### Problem statement
Scanning the entries below, copy every line that contains the word "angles".

### Information shown
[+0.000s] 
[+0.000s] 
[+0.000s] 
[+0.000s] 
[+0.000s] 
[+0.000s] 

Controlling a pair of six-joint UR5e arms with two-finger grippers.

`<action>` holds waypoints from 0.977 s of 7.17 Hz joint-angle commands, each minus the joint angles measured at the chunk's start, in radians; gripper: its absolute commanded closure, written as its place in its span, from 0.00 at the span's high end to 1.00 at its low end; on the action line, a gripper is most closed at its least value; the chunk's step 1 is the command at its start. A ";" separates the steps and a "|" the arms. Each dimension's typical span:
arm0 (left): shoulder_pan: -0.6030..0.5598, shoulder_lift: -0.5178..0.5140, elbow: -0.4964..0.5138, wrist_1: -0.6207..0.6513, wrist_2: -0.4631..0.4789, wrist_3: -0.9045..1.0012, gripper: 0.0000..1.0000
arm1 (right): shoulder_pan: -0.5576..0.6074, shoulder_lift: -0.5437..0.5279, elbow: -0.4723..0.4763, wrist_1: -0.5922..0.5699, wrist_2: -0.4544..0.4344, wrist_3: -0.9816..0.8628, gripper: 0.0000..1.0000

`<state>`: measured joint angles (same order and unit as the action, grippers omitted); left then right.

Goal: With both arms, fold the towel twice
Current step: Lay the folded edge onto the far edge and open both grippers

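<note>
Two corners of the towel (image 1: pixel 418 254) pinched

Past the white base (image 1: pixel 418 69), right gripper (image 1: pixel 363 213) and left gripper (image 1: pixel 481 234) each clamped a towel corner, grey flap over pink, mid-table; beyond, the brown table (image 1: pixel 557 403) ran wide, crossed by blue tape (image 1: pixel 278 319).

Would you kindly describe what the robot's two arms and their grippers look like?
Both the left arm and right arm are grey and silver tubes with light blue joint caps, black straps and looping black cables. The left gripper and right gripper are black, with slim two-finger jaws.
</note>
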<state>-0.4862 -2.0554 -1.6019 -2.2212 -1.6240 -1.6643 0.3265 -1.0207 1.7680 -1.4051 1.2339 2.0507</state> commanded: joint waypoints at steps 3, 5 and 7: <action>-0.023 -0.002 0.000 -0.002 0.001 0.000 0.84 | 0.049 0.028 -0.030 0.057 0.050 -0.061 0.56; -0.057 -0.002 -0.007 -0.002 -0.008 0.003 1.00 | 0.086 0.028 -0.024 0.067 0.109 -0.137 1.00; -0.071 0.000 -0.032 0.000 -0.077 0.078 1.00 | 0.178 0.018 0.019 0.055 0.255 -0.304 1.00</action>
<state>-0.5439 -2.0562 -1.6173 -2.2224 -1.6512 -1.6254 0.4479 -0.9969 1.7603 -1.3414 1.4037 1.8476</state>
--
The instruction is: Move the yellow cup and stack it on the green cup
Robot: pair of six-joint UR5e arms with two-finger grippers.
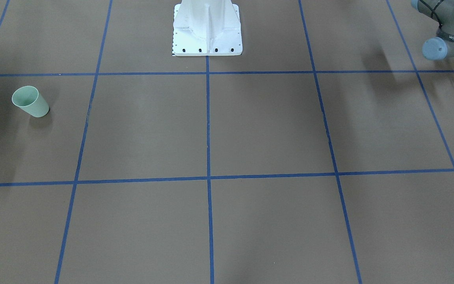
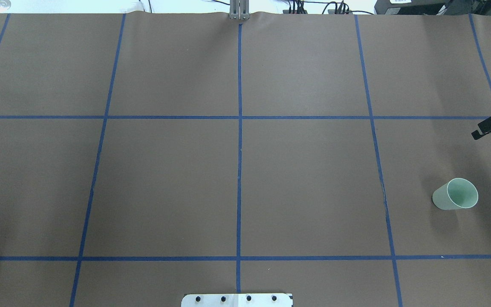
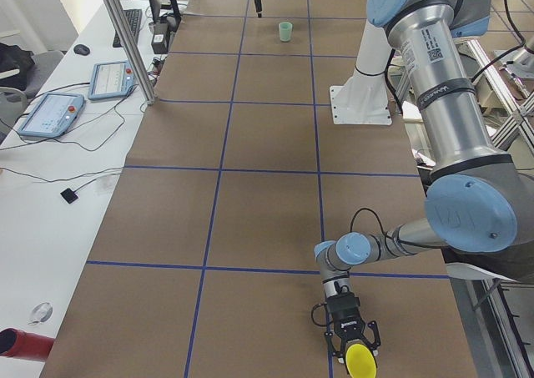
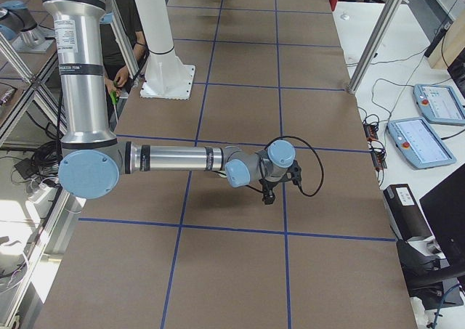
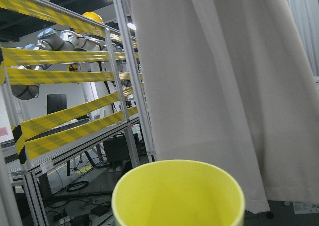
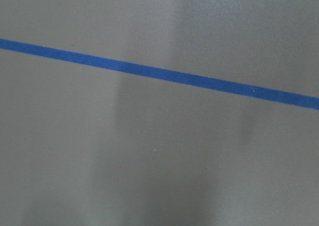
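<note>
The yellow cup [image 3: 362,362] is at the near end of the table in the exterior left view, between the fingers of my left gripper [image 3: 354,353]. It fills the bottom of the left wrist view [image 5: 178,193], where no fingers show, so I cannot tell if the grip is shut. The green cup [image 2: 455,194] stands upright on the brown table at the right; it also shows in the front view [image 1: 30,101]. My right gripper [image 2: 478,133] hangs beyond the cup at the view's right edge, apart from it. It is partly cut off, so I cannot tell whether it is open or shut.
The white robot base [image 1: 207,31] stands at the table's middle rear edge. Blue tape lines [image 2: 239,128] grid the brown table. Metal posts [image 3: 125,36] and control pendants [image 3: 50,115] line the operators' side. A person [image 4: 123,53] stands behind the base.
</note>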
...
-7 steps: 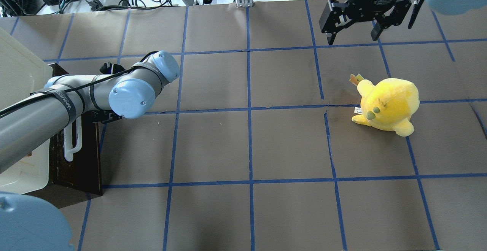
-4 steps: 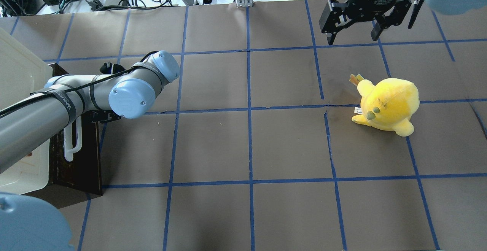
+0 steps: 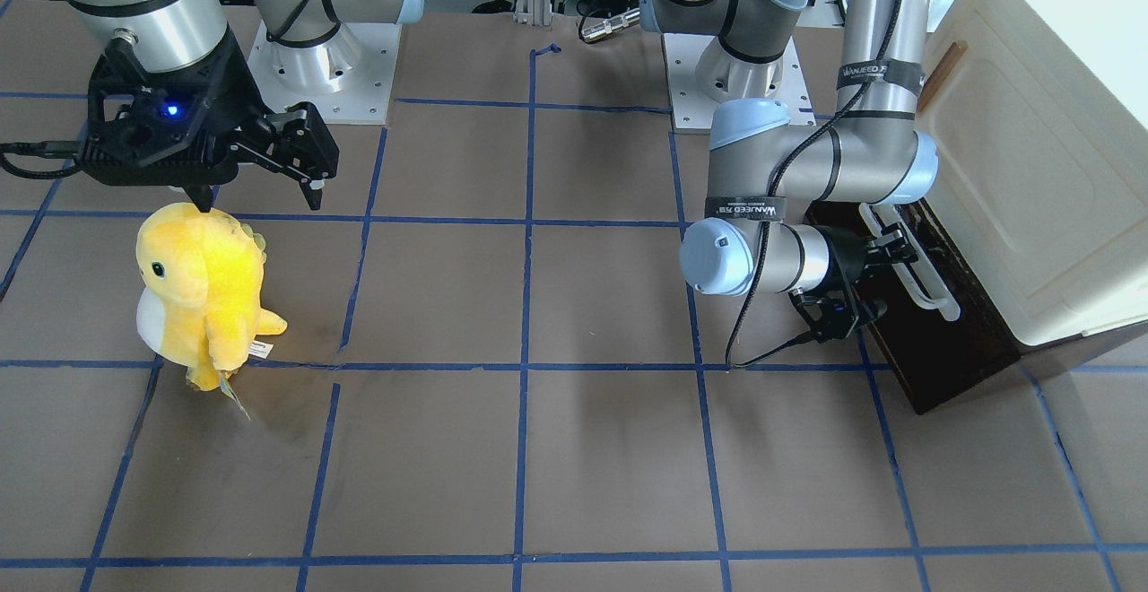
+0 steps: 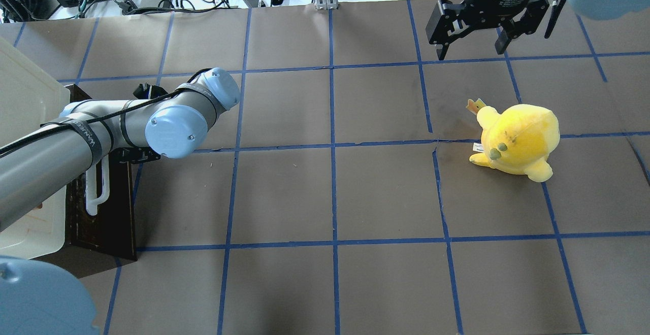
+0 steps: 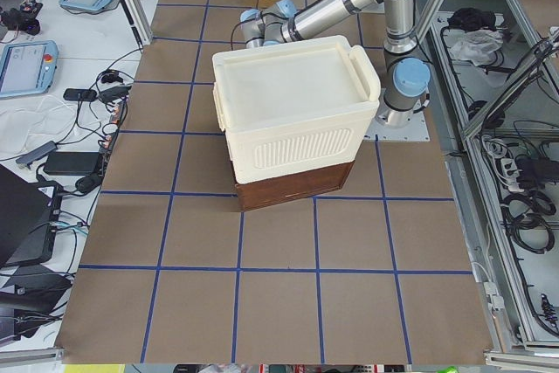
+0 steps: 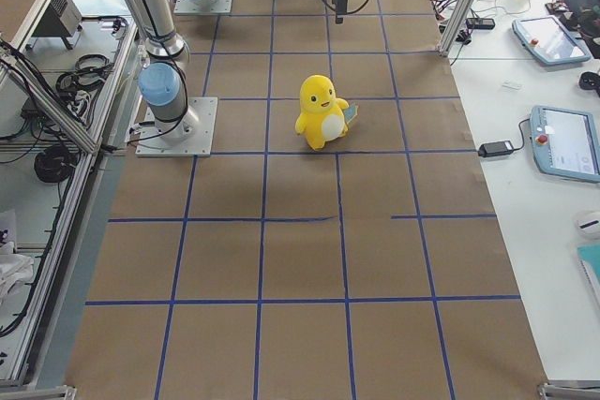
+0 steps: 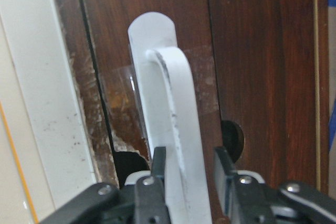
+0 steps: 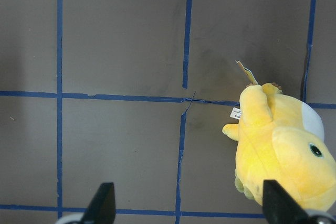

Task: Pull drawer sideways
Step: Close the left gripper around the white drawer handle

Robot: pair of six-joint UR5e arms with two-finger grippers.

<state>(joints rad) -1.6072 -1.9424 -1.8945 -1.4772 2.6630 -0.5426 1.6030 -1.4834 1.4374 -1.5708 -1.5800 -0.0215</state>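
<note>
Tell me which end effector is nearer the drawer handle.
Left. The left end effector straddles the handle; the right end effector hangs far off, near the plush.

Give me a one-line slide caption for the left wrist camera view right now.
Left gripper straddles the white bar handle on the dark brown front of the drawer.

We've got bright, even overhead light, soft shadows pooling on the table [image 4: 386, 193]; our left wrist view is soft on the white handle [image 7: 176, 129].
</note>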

### Solution
`<action>` holds waypoints from 0.977 s of 7.17 Hz joint-angle commands, each minus the joint angles measured at the chunk's start, in radians; gripper: its absolute commanded closure, written as its place in its span, from 0.00 at the span's high end to 1.00 at its low end; on the action line, a gripper is most closed at its least value; the chunk's step 1 is the command at its start. A ";" separates the steps and a "|" the arms. Each dimension's typical span:
`<state>`: measured joint angles (same order and unit as the action, grippers omitted); left then right.

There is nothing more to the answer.